### What is being asked
Work out how many lines of the entries have the word "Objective" in them. Respond with that number only.

### Record extracts
=== Begin Enclosure ===
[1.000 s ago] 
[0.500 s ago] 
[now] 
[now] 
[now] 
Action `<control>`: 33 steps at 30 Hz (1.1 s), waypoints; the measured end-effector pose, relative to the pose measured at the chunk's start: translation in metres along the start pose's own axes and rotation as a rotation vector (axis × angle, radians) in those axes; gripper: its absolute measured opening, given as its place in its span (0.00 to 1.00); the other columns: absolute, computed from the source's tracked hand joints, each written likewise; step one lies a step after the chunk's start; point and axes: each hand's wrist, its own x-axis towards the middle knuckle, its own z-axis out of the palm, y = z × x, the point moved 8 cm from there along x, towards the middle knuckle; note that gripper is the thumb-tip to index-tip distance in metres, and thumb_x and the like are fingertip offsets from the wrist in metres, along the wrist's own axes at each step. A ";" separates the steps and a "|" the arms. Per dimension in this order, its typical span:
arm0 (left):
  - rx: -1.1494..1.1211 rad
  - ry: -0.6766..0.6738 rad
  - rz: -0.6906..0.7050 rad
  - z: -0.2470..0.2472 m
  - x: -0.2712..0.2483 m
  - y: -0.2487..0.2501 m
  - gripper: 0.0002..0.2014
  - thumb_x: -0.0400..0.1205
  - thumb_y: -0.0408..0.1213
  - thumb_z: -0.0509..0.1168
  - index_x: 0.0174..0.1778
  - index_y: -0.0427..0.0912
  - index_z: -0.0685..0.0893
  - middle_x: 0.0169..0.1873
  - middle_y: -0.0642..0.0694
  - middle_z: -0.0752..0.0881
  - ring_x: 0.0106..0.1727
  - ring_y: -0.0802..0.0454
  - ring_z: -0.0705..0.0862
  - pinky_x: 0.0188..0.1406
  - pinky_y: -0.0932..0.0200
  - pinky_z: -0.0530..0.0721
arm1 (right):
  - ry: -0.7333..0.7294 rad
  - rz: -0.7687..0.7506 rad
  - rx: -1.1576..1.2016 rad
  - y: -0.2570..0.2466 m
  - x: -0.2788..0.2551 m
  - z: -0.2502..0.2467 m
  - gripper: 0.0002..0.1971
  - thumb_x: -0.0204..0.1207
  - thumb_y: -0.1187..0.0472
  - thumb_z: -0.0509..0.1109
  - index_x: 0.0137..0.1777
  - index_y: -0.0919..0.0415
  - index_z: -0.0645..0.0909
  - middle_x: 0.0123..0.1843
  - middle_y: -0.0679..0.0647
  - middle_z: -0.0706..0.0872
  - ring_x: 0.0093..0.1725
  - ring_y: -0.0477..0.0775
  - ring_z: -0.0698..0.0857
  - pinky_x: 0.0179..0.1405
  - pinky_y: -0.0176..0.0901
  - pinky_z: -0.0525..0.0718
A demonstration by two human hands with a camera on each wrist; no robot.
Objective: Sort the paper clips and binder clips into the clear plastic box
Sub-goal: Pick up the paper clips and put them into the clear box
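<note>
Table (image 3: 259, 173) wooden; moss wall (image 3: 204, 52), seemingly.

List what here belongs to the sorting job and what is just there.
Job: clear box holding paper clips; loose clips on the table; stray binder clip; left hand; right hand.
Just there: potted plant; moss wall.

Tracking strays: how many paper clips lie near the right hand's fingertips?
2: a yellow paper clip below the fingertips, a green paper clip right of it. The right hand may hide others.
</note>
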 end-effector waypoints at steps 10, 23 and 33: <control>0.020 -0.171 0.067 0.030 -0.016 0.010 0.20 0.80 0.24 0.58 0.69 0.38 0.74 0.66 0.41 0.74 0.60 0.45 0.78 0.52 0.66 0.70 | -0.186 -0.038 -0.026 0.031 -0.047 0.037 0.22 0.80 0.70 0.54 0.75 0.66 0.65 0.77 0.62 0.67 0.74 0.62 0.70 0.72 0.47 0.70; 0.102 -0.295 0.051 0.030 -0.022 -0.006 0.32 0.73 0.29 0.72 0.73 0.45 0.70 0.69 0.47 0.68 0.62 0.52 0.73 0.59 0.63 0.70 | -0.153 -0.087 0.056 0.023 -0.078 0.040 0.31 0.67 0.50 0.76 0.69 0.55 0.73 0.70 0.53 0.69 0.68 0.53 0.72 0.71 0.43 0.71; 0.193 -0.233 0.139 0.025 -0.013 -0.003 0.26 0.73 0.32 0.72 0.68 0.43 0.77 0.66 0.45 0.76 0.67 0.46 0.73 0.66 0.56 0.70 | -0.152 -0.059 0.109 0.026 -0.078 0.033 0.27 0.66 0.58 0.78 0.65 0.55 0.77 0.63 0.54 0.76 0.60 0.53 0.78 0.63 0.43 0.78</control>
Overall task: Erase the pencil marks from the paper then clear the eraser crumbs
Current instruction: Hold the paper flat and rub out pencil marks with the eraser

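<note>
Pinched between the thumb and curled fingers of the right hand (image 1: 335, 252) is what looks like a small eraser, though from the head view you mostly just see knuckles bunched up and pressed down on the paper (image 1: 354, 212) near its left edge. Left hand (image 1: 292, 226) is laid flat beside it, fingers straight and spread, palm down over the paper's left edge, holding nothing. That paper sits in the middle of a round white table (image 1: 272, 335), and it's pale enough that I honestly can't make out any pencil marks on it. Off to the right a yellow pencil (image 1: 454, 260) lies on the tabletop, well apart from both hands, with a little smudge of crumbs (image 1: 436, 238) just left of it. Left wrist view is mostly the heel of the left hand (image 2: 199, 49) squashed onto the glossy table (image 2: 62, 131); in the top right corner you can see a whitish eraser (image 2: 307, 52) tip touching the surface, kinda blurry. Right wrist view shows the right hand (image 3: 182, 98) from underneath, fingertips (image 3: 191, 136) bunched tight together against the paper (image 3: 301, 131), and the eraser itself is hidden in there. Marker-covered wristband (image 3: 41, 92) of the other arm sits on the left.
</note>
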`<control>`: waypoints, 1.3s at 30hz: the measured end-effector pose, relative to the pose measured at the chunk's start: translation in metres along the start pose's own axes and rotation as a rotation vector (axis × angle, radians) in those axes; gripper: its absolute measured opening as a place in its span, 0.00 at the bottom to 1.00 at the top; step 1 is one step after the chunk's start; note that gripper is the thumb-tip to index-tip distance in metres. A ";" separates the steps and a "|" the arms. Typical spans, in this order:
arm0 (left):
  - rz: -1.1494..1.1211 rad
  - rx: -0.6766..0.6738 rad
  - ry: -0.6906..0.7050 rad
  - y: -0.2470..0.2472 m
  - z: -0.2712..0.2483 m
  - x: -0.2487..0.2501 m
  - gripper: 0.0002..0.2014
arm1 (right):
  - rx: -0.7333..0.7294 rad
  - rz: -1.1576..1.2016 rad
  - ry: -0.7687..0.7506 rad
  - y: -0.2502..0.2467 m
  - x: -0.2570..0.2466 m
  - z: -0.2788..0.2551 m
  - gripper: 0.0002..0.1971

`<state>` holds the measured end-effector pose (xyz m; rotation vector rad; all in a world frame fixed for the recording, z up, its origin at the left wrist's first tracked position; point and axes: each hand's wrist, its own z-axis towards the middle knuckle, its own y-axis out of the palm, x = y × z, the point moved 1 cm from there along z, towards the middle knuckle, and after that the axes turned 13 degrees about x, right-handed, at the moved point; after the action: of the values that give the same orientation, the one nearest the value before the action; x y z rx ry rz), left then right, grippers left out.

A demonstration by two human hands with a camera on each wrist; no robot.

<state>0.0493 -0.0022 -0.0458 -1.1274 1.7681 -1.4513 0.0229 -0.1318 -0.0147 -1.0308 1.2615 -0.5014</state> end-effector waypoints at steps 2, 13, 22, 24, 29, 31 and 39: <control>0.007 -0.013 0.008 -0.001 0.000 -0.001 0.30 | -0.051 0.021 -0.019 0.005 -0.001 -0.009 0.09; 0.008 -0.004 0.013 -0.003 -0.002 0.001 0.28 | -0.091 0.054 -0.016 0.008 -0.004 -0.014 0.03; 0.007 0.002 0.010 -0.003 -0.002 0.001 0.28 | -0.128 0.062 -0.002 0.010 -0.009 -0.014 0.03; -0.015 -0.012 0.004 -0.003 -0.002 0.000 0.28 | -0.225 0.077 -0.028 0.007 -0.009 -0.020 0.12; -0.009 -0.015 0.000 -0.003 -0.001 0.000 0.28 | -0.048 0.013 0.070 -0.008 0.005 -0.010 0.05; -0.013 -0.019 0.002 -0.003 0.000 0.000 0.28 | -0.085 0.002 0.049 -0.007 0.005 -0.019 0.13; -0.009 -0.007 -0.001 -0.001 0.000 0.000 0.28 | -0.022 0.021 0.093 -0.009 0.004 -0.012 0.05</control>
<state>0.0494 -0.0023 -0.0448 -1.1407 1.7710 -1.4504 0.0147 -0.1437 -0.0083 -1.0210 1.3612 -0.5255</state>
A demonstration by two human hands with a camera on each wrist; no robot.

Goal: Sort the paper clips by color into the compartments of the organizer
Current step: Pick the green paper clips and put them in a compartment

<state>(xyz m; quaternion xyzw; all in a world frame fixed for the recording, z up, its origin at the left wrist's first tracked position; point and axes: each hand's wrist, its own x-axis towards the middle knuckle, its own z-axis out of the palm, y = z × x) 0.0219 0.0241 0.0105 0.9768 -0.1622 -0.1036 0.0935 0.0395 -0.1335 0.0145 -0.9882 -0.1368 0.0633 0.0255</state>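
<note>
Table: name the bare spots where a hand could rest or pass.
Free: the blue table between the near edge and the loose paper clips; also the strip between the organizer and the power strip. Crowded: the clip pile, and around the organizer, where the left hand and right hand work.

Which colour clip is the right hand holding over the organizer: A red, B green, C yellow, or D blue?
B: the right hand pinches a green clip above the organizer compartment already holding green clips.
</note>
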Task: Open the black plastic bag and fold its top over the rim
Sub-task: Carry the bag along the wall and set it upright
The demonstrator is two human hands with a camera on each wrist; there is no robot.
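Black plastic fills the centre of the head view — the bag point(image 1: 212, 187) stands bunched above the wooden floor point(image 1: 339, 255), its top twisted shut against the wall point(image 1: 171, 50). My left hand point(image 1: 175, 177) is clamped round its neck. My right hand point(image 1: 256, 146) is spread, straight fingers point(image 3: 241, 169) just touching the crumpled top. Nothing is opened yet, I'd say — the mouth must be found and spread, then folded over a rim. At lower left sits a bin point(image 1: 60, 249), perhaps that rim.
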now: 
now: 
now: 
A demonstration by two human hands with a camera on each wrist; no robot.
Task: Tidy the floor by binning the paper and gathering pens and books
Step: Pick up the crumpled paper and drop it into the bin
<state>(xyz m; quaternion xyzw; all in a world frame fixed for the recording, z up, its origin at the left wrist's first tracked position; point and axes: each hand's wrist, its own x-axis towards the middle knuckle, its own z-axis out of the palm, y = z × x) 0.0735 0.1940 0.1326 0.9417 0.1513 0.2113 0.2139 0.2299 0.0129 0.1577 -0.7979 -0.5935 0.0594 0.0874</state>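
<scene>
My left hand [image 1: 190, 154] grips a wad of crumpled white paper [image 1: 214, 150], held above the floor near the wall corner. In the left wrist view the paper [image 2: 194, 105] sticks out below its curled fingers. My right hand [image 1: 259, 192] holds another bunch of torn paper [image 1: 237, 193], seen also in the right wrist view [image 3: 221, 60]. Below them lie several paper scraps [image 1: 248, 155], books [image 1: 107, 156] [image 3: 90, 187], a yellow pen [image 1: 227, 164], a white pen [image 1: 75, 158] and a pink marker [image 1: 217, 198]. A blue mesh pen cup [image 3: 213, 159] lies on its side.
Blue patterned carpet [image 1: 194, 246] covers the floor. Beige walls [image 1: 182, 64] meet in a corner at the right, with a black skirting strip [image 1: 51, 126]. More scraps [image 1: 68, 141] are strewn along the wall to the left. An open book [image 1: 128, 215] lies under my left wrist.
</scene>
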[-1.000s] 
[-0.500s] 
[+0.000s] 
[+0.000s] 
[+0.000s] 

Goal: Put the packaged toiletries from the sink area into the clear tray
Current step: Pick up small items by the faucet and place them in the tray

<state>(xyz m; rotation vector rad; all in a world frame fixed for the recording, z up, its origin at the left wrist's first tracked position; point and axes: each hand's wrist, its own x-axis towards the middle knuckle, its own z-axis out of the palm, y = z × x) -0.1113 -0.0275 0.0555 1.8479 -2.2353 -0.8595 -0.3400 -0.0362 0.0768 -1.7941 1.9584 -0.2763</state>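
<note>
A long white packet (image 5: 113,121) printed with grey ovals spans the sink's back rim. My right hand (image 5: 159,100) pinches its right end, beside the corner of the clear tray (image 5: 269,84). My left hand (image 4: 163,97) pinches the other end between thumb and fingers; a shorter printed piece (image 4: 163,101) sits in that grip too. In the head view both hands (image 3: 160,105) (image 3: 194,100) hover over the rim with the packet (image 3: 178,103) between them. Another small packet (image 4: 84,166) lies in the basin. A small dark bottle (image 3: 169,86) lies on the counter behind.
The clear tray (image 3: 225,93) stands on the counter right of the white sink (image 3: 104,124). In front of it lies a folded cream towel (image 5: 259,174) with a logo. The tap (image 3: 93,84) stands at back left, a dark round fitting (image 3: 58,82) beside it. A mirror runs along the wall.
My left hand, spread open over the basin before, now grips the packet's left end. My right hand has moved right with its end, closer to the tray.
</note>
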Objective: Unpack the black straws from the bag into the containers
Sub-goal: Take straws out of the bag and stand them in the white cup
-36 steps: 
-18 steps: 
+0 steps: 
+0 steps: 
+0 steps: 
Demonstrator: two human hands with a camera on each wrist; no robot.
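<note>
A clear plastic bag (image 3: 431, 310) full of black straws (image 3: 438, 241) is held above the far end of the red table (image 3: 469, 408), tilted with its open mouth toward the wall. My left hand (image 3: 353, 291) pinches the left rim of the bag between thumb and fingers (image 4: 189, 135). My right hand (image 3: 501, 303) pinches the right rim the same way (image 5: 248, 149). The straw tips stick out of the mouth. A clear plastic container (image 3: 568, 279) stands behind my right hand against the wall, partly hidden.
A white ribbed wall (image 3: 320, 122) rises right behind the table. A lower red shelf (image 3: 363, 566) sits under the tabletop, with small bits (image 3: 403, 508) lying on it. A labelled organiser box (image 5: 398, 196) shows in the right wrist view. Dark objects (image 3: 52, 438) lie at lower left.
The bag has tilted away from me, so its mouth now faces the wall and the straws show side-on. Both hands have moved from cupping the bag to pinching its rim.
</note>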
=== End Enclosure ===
### Solution
2